Copy out exactly the lines spanning the line with "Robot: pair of" to the line with "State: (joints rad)", inclusive, from the data underneath, with no pictures.

[Records from a data source]
——————

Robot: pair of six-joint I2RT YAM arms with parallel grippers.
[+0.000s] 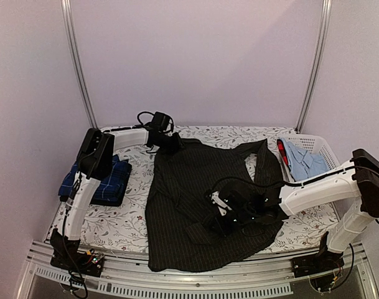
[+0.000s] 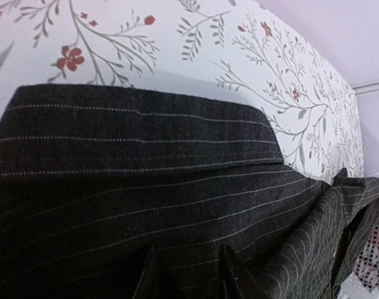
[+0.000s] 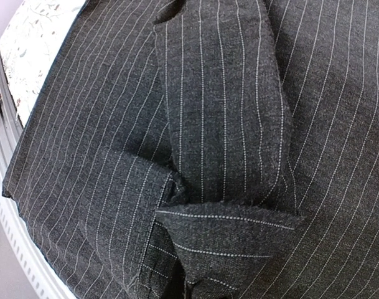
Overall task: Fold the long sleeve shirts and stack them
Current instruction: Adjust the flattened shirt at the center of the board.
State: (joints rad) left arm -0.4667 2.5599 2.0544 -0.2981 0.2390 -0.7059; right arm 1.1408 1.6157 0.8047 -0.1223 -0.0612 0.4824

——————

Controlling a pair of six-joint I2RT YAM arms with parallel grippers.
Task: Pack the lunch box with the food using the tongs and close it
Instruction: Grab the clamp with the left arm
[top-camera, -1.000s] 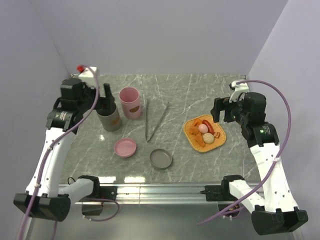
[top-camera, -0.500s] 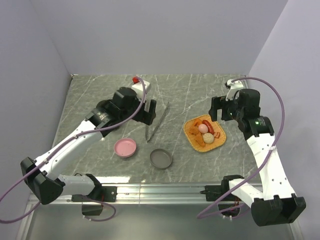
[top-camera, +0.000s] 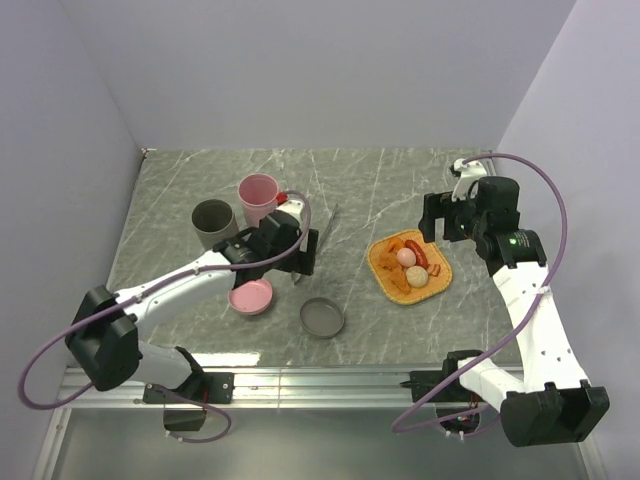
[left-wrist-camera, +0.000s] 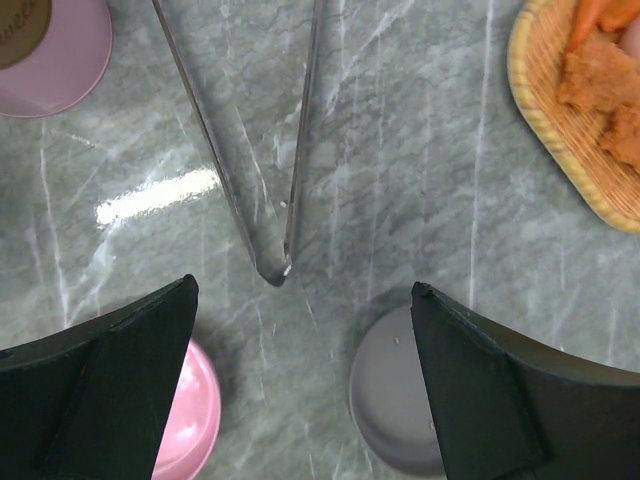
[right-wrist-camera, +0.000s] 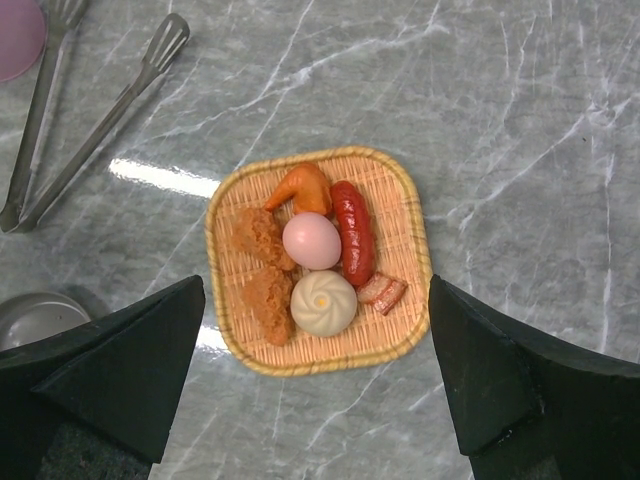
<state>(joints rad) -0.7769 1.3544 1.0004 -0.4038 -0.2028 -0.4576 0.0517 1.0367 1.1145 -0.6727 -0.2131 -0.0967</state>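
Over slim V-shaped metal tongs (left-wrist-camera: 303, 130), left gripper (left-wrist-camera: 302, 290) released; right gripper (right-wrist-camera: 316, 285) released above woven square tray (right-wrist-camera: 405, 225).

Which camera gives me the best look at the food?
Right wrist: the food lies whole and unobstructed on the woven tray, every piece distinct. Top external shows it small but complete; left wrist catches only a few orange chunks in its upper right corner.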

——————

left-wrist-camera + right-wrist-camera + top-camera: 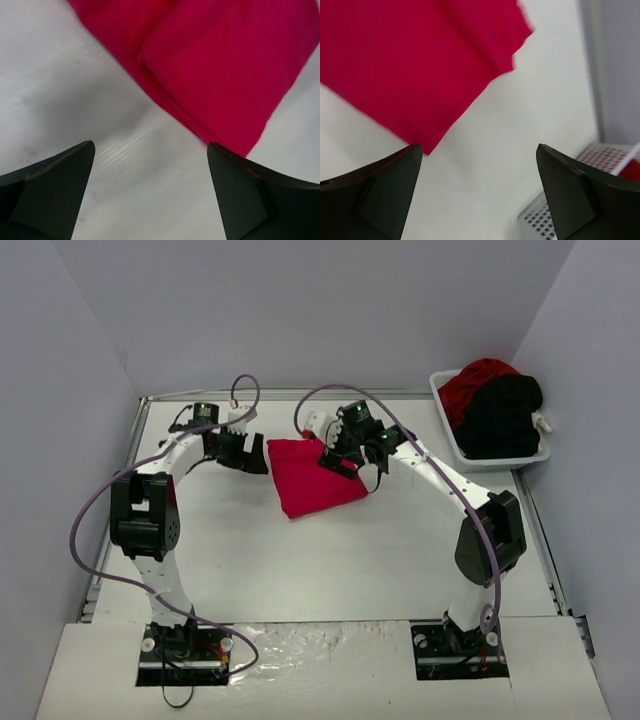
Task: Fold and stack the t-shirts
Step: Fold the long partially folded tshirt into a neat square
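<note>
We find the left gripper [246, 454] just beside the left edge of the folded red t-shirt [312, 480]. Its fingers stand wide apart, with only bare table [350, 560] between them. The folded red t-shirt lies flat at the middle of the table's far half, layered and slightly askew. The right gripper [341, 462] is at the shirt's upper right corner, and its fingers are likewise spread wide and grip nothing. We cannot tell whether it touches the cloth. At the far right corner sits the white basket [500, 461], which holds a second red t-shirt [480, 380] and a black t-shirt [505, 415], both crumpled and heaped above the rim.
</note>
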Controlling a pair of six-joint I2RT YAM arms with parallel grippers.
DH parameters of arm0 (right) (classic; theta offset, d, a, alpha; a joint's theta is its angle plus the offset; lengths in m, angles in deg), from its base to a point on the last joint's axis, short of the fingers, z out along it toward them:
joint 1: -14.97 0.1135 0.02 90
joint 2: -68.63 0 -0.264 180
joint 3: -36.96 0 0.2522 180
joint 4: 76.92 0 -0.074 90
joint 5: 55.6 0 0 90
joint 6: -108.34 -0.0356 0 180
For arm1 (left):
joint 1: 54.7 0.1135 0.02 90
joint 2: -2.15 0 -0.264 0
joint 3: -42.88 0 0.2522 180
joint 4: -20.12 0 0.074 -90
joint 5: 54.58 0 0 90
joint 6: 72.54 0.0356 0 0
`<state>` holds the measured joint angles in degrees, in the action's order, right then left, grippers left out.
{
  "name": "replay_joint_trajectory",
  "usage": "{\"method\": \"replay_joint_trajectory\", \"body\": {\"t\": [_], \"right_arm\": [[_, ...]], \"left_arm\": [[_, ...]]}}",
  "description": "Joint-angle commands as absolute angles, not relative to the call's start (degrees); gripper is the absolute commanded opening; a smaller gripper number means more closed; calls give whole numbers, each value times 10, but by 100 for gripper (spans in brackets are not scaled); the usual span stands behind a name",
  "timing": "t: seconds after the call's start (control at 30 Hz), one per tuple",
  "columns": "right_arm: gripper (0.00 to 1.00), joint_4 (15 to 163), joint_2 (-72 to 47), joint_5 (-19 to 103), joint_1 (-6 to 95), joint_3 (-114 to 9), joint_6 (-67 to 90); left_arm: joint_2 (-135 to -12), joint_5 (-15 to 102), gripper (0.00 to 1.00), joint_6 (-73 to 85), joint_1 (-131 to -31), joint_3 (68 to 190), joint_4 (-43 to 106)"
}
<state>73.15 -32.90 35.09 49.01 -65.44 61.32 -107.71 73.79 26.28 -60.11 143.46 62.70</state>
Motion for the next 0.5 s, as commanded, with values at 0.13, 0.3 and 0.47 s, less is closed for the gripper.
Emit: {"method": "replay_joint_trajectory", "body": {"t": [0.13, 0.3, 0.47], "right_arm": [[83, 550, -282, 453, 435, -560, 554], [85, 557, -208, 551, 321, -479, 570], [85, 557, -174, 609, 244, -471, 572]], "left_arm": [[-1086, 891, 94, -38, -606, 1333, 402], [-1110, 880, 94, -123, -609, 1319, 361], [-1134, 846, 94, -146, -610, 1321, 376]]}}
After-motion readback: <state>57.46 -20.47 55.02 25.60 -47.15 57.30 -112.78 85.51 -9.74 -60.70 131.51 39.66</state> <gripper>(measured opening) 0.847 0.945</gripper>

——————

RESULT FOR THIS TASK:
Robot: pair of six-joint I2RT YAM arms with parallel grippers.
[+0.000s] 
[+0.000s] 
[+0.000s] 
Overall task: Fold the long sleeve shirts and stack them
Current instruction: Adjust the flattened shirt at the center of the board.
State: (joints rad) left arm -0.4667 2.5599 2.0544 -0.2981 0.2390 -0.7059; right arm 1.1408 1.6157 0.8047 -0.1223 -0.0612 0.4824

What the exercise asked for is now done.